> _What the exercise asks_: An exact copy of the data is required; the images should not appear in it.

> _Collected data_:
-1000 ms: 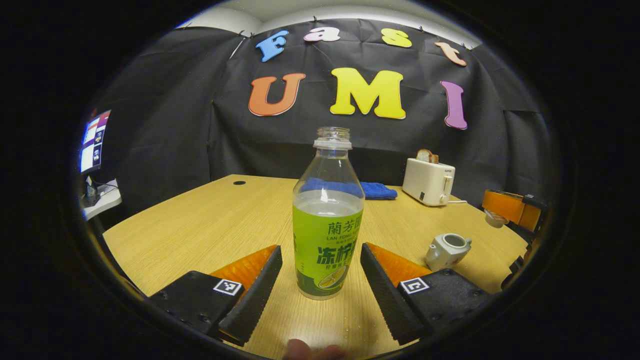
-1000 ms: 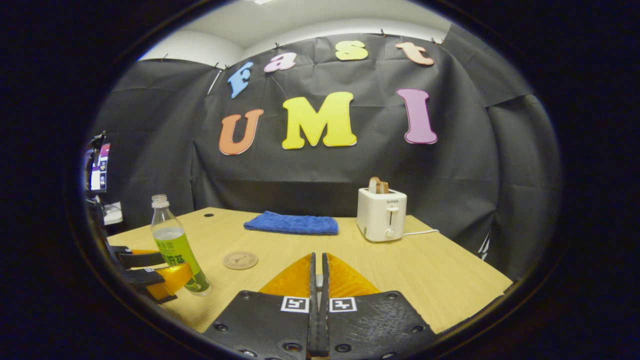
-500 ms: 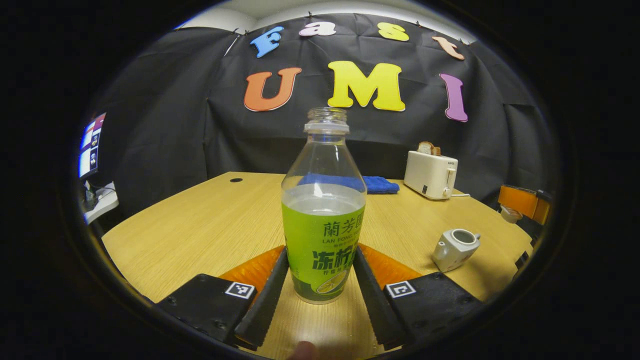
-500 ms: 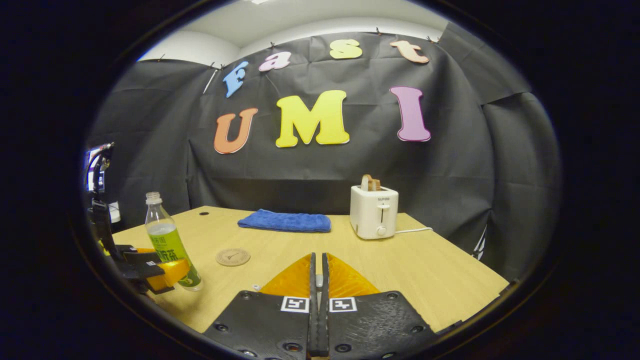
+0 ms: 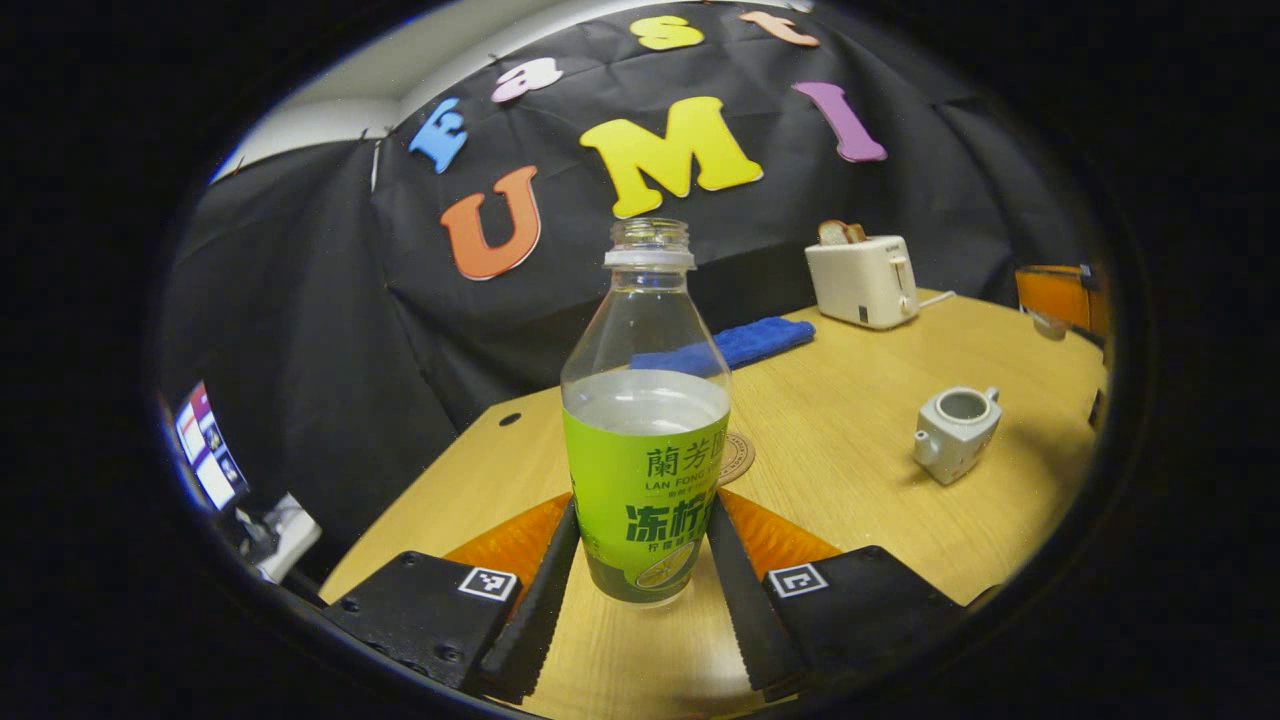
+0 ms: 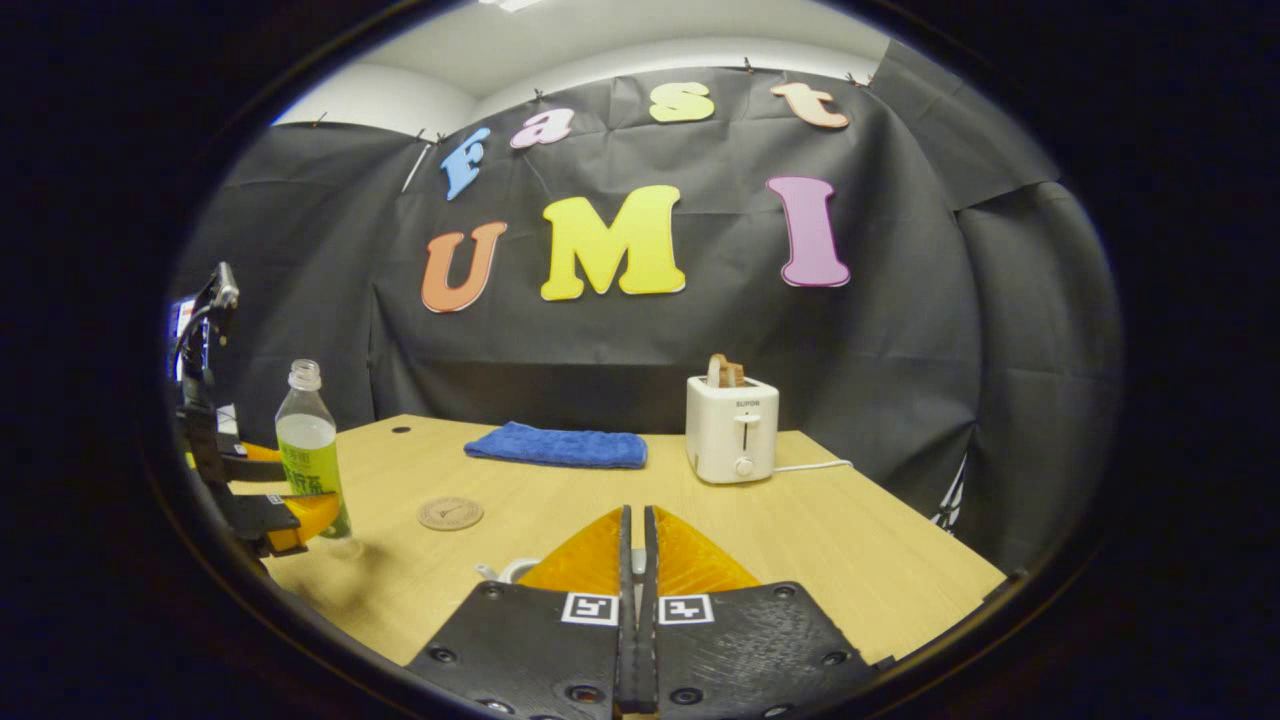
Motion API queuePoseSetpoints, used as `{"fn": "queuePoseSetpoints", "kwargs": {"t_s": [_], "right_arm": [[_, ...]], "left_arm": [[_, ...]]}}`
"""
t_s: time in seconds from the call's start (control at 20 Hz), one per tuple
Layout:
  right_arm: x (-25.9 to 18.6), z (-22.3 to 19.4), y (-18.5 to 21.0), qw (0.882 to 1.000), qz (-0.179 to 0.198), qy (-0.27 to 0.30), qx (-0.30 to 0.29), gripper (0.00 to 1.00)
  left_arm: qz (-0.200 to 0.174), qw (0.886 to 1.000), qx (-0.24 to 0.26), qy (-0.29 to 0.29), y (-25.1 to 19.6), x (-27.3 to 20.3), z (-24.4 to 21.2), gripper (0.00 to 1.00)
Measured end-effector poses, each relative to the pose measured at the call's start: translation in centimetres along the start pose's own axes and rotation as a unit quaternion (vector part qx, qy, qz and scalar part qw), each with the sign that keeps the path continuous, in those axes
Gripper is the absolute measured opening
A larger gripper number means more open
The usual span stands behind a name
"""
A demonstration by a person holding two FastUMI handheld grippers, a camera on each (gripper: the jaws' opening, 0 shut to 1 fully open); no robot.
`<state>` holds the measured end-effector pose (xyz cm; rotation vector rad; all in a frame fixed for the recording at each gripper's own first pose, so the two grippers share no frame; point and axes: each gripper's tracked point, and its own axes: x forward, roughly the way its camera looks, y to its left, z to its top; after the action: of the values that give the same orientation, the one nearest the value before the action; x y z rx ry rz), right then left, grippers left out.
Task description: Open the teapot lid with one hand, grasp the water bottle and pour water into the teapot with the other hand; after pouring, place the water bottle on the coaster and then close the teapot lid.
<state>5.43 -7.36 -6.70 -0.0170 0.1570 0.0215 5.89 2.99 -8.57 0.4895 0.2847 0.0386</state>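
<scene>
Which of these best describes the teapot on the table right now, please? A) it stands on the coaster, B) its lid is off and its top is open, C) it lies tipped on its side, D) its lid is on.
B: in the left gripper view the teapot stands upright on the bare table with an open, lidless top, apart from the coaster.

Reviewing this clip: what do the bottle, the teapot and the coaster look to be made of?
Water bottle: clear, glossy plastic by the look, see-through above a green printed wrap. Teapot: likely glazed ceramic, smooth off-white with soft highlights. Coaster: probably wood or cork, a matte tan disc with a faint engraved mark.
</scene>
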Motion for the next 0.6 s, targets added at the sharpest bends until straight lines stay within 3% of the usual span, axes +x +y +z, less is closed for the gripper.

> _Expected output_:
-1000 ms: 
-1000 ms: 
-500 ms: 
-500 ms: 
+0 ms: 
+0 ms: 
Motion API queuePoseSetpoints, used as `{"fn": "queuePoseSetpoints", "kwargs": {"t_s": [_], "right_arm": [[_, ...]], "left_arm": [[_, ...]]}}`
"""
t_s: time in seconds from the call's start (control at 20 Hz), one per tuple
Layout:
  right_arm: x (-25.9 to 18.6), z (-22.3 to 19.4), y (-18.5 to 21.0), qw (0.882 to 1.000), qz (-0.179 to 0.198), qy (-0.27 to 0.30), qx (-0.30 to 0.29), gripper (0.00 to 1.00)
  left_arm: qz (-0.200 to 0.174), qw (0.886 to 1.000), qx (-0.24 to 0.26), qy (-0.29 to 0.29), y (-25.1 to 19.6), x (-27.3 to 20.3), z (-24.4 to 21.2), gripper (0.00 to 1.00)
Measured end-effector poses, each relative to the pose measured at the call's start: translation in centimetres along the start pose's own axes and rotation as a unit quaternion (vector part qx, qy, qz and scalar part qw), each with the sign that keeps the path continuous, in those axes
Gripper is the absolute measured opening
A larger gripper number means more open
The usual span stands behind a name
"""
A demonstration by a person holding two FastUMI handheld grippers, a camera on each (gripper: the jaws' opening, 0 shut to 1 fully open); no robot.
`<state>` holds the measured end-effector pose (xyz cm; rotation vector rad; all in a frame fixed for the recording at each gripper's own first pose, so the two grippers share no frame; point and axes: each gripper's tracked point, and its own axes: x forward, roughly the way its camera looks, y to its left, z to its top; after the action: of the values that give the same orientation, the one nearest the value before the action; x y z rx ry rz), right then left, grippers left out.
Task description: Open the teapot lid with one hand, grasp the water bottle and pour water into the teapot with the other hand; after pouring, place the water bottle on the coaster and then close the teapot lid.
<state>5.43 -7.36 -6.70 -0.0170 0.1570 0.0215 5.89 2.99 -8.57 0.4895 0.2847 0.0386</state>
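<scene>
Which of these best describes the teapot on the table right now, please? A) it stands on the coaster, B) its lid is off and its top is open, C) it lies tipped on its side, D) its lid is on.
B: in the left gripper view the teapot stands upright on the bare table with an open, lidless top, apart from the coaster.

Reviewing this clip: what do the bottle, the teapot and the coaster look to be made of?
Water bottle: clear, glossy plastic by the look, see-through above a green printed wrap. Teapot: likely glazed ceramic, smooth off-white with soft highlights. Coaster: probably wood or cork, a matte tan disc with a faint engraved mark.
</scene>
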Motion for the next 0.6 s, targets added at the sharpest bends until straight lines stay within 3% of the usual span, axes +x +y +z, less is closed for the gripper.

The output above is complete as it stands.